No place for child abusers — Lawrence calls on hinterland educators to step up their game
Minister Lawrence addressing teachers from across the country at the Guyana Teachers Union forum
Minister Lawrence addressing teachers from across the country at the Guyana Teachers Union forum

By Shauna Jemmott

NEWS travel fast, and she’s not at all happy with what she’s been hearing. As such, Social Protection Minister Volda Lawrence is calling on educators within the hinterland areas to step up their game.“I am particularly distressed when I think and hear of the high incidence of violations that are meted to our young girls in the hinterland regions,” she told participants of the Fifth Biennial Conference of the Guyana Teachers Union Women’s Advisory Committee, held recently under the theme ‘Striving to develop an awareness to combat the social challenges in our society through leadership training’.

Recent reports in the media indicate that there is a high incidence of suicide, teenage pregnancy, trafficking in persons, rape, and drug use among a list of social pressures which young girls, even in their pre-teen stage of life, fall victim to, with little or no intervention from stakeholders.

Just recently, the Guyana Women Miners Organisation (GWMO) had occasion to express concern about the welfare of three young girls they had cause to rescue from the North-West District. One of the girls, a 13-year-old, was brought out of the area with her nine-day-old baby, while the other, a year younger and five months pregnant, had to be flown out.
Both of the children’s cases were taken up by the Child Care and Protection Agency, of which Ann Greene is head.

While the older of the two girls was a victim of statutory rape, the other had given a statement to the GWMO, disclosing that she and her 10-year-old sister had been trafficked by their own father, who had taken them to various mining camps and logging sites to trade sex for small bags of groceries and a little money.

GWMO President Urica Primus is deeply concerned about the welfare of the 10-year-old girl, who is still living with her father, possibly in circumstances unchanged.

The man was also accused of sexually abusing his wife soon after she had gone through a Caesarian delivery, dragging her into their yard and leaving her to bleed to death while the children watched.

With all these horror stories uppermost on her mind, Minister Lawrence told teachers at the conference, “I know that your challenge is compounded by geographical factors and language barriers, but I will urge you to be relentless in your efforts to develop awareness of the social traps into which our youths can be enmeshed.”

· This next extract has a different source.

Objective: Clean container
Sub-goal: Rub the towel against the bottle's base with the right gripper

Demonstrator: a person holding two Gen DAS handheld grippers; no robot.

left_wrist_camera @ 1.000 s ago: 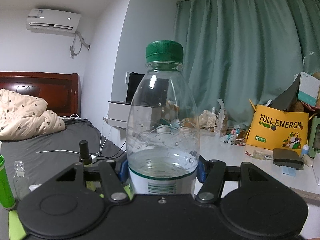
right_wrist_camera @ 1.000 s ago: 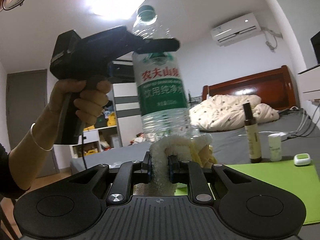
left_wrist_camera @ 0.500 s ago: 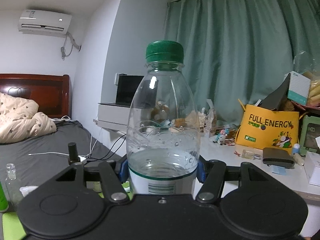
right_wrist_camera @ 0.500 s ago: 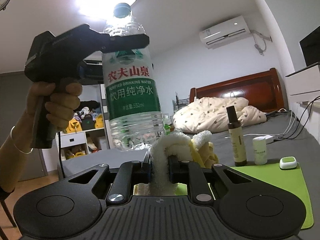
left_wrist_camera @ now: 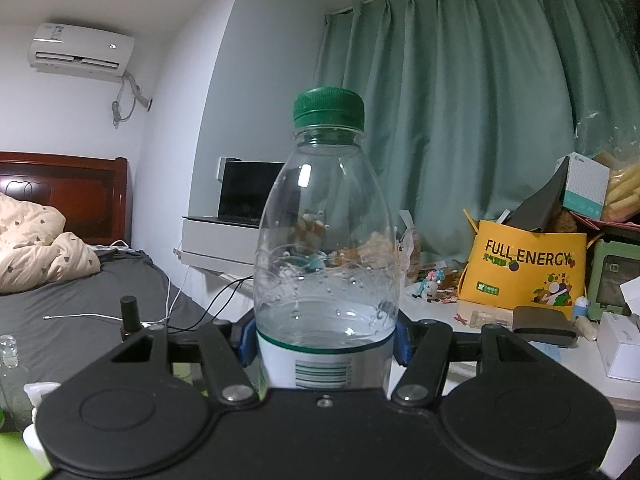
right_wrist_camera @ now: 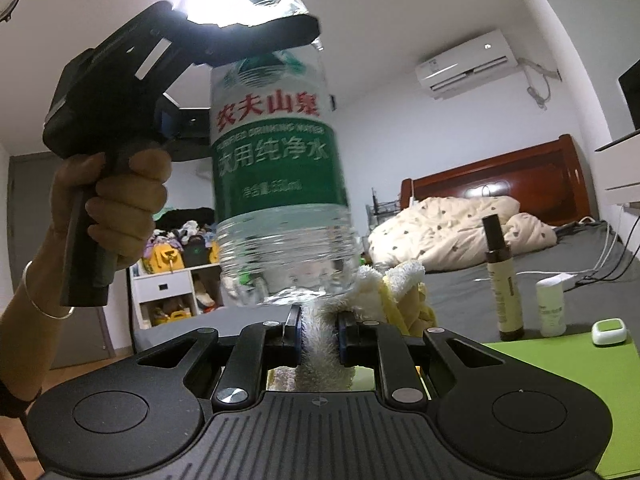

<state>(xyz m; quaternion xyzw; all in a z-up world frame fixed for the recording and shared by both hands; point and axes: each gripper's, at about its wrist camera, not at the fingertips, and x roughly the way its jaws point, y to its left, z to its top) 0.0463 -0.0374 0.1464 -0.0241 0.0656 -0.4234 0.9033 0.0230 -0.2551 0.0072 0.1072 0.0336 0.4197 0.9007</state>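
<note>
A clear plastic water bottle (left_wrist_camera: pixel 326 248) with a green cap and green label, partly filled, stands upright in my left gripper (left_wrist_camera: pixel 325 344), which is shut on its body. In the right wrist view the same bottle (right_wrist_camera: pixel 280 168) hangs in the air, held by the left gripper (right_wrist_camera: pixel 256 40) in a person's hand. My right gripper (right_wrist_camera: pixel 318 330) is shut on a white and yellow cloth (right_wrist_camera: pixel 372 292), just below and right of the bottle's base, at or very near it.
A green mat (right_wrist_camera: pixel 560 380) lies at the right with a dark slim bottle (right_wrist_camera: pixel 500 280), a small white bottle (right_wrist_camera: pixel 551 306) and a small white-green device (right_wrist_camera: pixel 608 330). A bed (left_wrist_camera: pixel 80 300) is left; a cluttered desk with a yellow bag (left_wrist_camera: pixel 524 276) is right.
The bottle has come closer to the right gripper, and its base now sits right by the cloth. The left wrist view has panned slightly.
</note>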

She further charged all teachers not to wait until something serious happens before taking action, but to develop strategies and involve youths at all levels in fighting those social giants before they take our society down.

Minister Lawrence also urged teachers to use their classrooms as another forum through which to sensitise youths on major social challenges.

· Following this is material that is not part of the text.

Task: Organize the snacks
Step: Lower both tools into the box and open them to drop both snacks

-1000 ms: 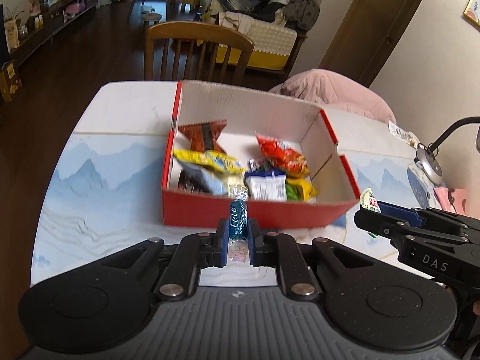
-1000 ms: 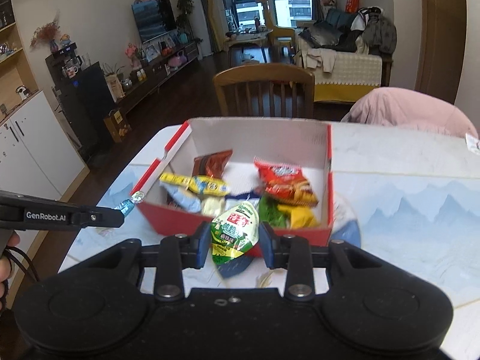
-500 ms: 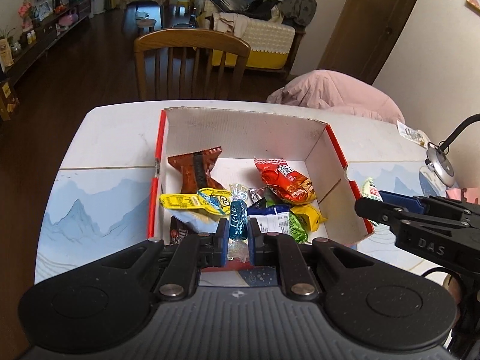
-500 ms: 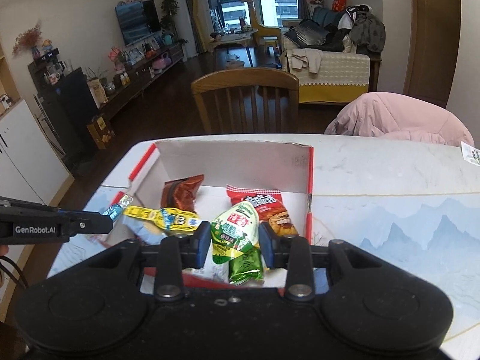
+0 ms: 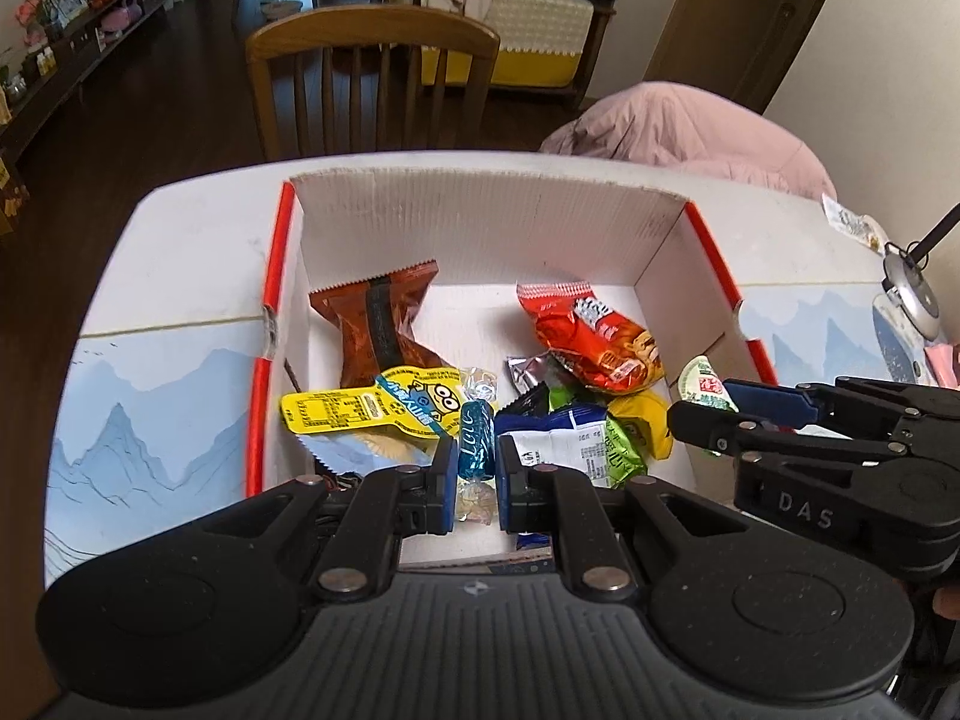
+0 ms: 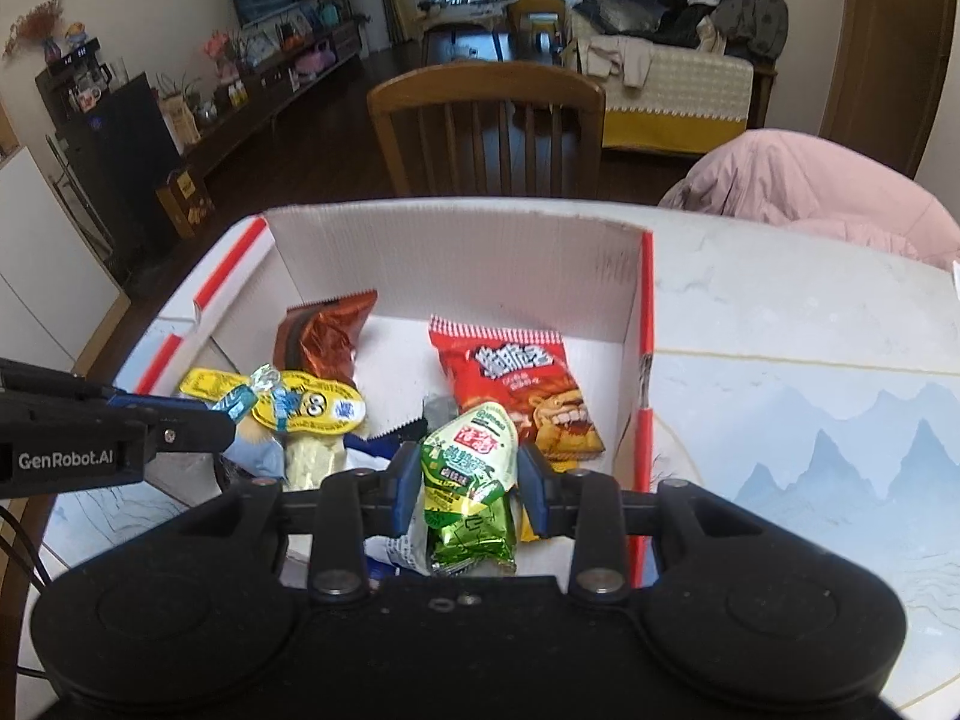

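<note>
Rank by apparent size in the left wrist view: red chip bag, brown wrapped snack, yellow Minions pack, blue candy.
1. brown wrapped snack and red chip bag: look alike, unranked
2. yellow Minions pack
3. blue candy, smallest despite being nearest

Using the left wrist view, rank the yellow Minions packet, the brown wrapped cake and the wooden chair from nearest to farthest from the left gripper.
1. Yellow Minions packet: in the box, just ahead-left of the left gripper.
2. Brown wrapped cake: deeper in the box, behind the packet.
3. Wooden chair: beyond the table's far edge.

1 box (image 5: 480, 228), 2 grippers, 1 chair (image 5: 372, 78), approx 10 snacks.
</note>
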`<state>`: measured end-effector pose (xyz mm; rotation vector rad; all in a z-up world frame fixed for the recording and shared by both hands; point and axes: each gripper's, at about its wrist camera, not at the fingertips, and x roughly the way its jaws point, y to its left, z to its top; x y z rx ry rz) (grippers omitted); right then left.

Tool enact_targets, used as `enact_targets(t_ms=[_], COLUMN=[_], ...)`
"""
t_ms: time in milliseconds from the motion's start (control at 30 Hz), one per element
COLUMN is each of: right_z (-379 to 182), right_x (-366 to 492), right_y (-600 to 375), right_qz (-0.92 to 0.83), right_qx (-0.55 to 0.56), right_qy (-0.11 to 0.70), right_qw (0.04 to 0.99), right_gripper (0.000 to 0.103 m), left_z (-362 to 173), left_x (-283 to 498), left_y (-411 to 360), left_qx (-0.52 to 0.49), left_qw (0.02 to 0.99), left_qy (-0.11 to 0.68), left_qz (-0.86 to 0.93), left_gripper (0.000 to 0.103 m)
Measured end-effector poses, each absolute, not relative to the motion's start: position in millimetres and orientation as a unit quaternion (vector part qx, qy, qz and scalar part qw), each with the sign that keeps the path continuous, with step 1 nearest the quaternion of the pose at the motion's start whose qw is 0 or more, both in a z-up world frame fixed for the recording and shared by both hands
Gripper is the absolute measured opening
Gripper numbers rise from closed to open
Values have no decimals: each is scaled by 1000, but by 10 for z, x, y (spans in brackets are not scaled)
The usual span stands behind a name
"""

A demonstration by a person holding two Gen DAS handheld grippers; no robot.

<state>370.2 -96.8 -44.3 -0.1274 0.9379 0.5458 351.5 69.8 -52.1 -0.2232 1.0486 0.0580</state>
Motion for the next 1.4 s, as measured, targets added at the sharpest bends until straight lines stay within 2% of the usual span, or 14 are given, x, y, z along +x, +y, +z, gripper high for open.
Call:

“We cannot lose sight of our responsibility to prepare our students for the outer world, their immediate environs and the society at large,” she said, adding: “In this era of globalisation, we don’t want our youths to be ignorant of the viciousness of our society; of the dangers which are lurking around the corner.

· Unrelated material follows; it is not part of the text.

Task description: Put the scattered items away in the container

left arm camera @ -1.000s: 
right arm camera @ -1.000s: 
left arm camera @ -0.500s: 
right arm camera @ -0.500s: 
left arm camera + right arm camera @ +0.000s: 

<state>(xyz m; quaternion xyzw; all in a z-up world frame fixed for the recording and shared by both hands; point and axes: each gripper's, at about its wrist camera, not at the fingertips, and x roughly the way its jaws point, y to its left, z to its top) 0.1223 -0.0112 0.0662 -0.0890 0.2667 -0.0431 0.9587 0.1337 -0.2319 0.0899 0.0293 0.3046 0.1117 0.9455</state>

“We have to initiate the discussion, making them aware of the challenges they may encounter and ways of dealing with them. We would be defeating the purpose of moulding and nurturing the child if we sidestep the issues above and pretend they do not concern us.”

With society having to grapple with innumerable and sensitive challenges and the high prevalence of dysfunctional families, Minister Lawrence said, it is lamentable that some of these issues go unnoticed by a large section of our nation; and teachers have a responsibility, as instruction providers, to create effective mediums of communication to develop awareness among young people.

“We cannot leave the task to the family, for, in some instances, it is dysfunctional; the family atmosphere is wrought with crises of one kind or another, and offers no support,” Minister Lawrence said.

“The onus is on us, as providers of instruction and resource personnel, to ensure — through our classroom discussions, through debates, through peer-group interventions and dramatic interpretations — that these issues are aired,” she added.

Though responsibilities are already heavy on the educators, who are “tasked with the academic pursuits of your young charges, which through no fault of your own are time-consuming because of the extent of the curriculum,” it is crucial that they provide guidance and training for students.

She said the days are gone when students could not have discussed certain issues in school, since with “the advent of television, the social media have changed the way we do things and the way we think. Our society is much bolder and vicious, and you and I who are on social media know that there is no restraint; we can share people’s entire life story on the social network, we can meet individuals from every echelon of society — good, bad or indifferent.”

With that in mind, Minister Lawrence told the forum that academic and social clubs in schools can be mediums for sensitising audiences on ways of dealing with challenges which confront youths.

“We must provide them with the opportunity to brainstorm, to interact with others and commit themselves to spreading the message. We can encourage members of those clubs to include the social issues, and in this way we can begin to make inroads, to sensitise and to offer ways of dealing with issues as they arise.”

Leadership training should also be extended to youth, church and community groups, which should be actively involved in stemming the tide of overwhelming issues, since government needs the “input and commitment of all.”